Problem statement:
Reproduce exactly the lines beginning with the line that contains "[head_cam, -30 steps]" and ending at the final line of the material below.

= Beginning of Section =

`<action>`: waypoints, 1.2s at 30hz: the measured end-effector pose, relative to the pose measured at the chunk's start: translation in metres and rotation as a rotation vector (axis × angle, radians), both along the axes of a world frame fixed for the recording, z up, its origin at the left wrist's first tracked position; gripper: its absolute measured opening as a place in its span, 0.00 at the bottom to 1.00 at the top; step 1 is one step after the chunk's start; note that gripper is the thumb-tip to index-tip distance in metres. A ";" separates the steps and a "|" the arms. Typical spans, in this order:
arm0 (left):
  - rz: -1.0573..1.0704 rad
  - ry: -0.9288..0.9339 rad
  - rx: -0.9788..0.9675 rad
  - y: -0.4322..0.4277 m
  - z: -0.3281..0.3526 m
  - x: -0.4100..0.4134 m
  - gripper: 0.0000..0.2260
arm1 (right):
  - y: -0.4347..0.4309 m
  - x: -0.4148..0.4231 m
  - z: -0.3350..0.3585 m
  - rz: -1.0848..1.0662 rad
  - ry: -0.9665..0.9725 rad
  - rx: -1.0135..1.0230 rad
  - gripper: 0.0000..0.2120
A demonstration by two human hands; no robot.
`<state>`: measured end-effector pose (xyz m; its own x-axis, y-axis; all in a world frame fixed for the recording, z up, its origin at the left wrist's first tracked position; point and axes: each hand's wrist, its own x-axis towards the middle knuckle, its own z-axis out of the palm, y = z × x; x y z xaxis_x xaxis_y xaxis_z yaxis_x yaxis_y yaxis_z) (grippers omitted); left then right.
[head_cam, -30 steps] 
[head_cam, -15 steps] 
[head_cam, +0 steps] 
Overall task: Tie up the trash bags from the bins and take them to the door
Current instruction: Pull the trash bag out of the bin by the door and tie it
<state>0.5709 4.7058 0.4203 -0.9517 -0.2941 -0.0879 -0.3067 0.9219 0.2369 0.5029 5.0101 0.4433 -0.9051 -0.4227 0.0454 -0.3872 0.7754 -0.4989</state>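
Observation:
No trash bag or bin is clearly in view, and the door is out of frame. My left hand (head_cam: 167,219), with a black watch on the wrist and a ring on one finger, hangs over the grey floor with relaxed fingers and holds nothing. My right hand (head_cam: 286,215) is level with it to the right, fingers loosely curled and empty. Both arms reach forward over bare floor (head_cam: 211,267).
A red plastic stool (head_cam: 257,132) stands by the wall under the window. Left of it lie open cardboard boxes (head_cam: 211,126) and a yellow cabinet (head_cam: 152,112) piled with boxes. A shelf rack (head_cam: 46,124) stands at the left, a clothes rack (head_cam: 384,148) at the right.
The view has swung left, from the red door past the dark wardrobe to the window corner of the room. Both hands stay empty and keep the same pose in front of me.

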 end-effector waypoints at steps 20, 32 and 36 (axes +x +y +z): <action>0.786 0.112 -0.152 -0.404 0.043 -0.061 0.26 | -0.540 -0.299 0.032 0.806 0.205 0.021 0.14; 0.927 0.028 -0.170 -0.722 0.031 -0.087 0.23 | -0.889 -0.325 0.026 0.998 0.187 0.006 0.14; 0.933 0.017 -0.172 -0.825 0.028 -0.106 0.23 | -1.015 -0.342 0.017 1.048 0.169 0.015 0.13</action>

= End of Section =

Task response:
[head_cam, -30 steps] 
[head_cam, -15 steps] 
[head_cam, +0 steps] 
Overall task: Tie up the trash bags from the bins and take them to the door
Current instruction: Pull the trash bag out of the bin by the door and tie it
<state>0.5709 4.7058 0.4203 -0.9517 -0.2941 -0.0879 -0.3067 0.9219 0.2369 0.5029 5.0101 0.4433 -0.9051 -0.4227 0.0454 -0.3872 0.7754 -0.4989</state>
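Observation:
No trash bag or bin is clearly in view, and the door is out of frame. My left hand (head_cam: 167,219), with a black watch on the wrist and a ring on one finger, hangs over the grey floor with relaxed fingers and holds nothing. My right hand (head_cam: 286,215) is level with it to the right, fingers loosely curled and empty. Both arms reach forward over bare floor (head_cam: 211,267).
A red plastic stool (head_cam: 257,132) stands by the wall under the window. Left of it lie open cardboard boxes (head_cam: 211,126) and a yellow cabinet (head_cam: 152,112) piled with boxes. A shelf rack (head_cam: 46,124) stands at the left, a clothes rack (head_cam: 384,148) at the right.
The view has swung left, from the red door past the dark wardrobe to the window corner of the room. Both hands stay empty and keep the same pose in front of me.
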
 end-effector waypoints at steps 20, 32 and 36 (axes +x +y +z): <action>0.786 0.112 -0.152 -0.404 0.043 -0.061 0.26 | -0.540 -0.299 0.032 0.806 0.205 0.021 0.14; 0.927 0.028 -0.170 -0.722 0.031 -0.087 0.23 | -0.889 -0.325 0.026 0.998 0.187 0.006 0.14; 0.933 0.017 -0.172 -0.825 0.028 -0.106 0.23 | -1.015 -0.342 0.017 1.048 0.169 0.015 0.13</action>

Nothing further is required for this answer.